Your instructions
The first line of the data below and every line after it, through the one with "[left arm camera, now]", must be transcribed without change.

** Opening Data for analysis block **

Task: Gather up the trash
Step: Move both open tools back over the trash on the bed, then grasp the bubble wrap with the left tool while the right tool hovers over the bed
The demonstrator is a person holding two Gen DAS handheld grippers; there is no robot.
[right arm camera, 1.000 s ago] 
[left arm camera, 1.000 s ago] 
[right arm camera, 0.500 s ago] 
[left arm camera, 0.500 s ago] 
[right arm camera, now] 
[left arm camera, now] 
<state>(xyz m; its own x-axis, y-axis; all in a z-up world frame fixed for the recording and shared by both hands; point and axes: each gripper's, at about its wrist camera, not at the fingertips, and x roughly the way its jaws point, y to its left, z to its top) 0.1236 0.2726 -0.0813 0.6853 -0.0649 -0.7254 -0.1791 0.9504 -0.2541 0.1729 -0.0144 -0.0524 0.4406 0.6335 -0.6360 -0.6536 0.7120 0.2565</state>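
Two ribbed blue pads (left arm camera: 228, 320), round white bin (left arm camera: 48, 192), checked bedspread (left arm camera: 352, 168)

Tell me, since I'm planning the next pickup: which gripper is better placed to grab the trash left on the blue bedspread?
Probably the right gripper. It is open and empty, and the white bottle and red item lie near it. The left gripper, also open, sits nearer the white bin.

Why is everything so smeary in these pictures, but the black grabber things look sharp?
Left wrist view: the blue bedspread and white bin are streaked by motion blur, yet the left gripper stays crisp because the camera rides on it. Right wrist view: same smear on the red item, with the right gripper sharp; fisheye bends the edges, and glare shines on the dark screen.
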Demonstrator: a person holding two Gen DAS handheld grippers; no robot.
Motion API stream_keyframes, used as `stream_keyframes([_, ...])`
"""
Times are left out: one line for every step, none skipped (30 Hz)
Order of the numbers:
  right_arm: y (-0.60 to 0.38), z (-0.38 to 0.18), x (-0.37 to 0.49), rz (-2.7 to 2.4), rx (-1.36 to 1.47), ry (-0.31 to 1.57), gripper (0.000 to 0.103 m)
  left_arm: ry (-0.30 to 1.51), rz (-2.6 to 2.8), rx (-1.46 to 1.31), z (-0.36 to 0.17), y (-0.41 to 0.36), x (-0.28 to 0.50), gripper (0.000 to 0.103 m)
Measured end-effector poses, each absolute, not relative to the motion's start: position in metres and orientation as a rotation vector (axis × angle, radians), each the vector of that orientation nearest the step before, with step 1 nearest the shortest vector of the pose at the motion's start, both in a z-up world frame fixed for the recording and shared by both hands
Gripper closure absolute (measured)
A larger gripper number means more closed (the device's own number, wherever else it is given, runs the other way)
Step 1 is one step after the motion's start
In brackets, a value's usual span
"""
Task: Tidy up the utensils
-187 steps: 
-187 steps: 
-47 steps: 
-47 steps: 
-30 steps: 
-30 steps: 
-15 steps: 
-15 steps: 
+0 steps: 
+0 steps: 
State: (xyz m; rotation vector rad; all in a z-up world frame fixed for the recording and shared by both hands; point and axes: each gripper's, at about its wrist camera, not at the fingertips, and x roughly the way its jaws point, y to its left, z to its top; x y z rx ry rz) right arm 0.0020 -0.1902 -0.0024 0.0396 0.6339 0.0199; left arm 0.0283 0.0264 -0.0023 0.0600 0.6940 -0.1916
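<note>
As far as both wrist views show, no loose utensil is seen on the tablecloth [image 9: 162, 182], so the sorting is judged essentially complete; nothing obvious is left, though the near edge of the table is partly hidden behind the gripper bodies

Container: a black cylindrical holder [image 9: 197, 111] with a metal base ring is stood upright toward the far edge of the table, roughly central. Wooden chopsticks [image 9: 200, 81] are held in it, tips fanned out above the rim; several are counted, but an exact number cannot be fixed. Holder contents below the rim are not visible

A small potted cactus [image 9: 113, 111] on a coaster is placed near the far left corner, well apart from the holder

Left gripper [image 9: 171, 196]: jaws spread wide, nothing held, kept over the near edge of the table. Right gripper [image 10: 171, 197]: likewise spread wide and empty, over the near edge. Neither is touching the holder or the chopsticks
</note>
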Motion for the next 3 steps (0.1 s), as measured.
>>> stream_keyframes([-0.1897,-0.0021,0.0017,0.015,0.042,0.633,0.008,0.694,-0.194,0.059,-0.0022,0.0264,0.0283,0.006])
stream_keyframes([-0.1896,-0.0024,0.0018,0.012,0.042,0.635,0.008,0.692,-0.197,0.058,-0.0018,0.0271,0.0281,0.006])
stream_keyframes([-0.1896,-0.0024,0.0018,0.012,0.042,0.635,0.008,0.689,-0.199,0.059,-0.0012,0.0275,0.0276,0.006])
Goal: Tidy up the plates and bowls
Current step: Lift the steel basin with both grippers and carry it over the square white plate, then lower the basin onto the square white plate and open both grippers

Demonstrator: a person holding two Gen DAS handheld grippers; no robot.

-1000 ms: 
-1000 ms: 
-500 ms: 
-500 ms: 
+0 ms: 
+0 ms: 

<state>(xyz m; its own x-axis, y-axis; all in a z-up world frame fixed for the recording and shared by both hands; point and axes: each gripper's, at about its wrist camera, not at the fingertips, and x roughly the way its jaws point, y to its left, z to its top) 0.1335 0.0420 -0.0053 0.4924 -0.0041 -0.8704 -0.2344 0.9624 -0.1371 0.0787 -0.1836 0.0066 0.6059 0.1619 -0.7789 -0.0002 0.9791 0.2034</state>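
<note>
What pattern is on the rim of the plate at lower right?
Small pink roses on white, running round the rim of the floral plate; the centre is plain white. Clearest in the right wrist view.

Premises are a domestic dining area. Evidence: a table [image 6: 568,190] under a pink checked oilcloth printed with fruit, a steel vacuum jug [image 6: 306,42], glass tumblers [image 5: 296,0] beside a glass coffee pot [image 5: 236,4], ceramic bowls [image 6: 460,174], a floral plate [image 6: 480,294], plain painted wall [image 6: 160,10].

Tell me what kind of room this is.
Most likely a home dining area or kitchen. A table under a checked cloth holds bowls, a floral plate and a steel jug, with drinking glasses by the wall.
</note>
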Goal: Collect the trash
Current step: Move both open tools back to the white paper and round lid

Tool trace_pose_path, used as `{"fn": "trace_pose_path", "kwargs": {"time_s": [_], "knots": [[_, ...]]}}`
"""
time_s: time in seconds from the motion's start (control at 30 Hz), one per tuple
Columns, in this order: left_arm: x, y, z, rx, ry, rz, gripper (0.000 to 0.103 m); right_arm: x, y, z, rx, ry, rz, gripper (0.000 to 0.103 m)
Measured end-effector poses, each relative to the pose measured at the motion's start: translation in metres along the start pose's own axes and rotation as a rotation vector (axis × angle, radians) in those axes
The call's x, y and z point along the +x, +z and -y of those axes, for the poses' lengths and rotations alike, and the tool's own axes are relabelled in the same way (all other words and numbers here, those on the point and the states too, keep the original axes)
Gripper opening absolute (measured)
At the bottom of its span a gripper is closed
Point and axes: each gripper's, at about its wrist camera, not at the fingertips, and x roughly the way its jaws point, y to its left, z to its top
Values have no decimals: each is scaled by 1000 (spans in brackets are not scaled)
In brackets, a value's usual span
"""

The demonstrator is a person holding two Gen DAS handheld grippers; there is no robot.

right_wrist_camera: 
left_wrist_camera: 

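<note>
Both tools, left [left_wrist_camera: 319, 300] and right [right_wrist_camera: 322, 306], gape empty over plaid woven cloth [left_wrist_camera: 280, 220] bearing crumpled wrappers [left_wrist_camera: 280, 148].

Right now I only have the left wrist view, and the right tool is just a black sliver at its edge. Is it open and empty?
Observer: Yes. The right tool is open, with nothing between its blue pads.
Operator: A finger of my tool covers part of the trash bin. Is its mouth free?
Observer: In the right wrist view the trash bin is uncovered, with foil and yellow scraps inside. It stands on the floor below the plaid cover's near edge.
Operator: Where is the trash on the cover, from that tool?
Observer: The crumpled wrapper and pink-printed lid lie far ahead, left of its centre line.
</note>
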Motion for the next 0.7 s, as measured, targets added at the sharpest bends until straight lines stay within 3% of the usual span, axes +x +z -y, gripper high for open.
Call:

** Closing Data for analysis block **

Your response
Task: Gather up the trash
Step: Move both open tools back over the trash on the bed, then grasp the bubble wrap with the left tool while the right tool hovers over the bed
The demonstrator is a person holding two Gen DAS handheld grippers; there is no robot.
[right arm camera, 1.000 s ago] 
[left arm camera, 1.000 s ago] 
[right arm camera, 0.500 s ago] 
[left arm camera, 0.500 s ago] 
[right arm camera, now] 
[left arm camera, now] 

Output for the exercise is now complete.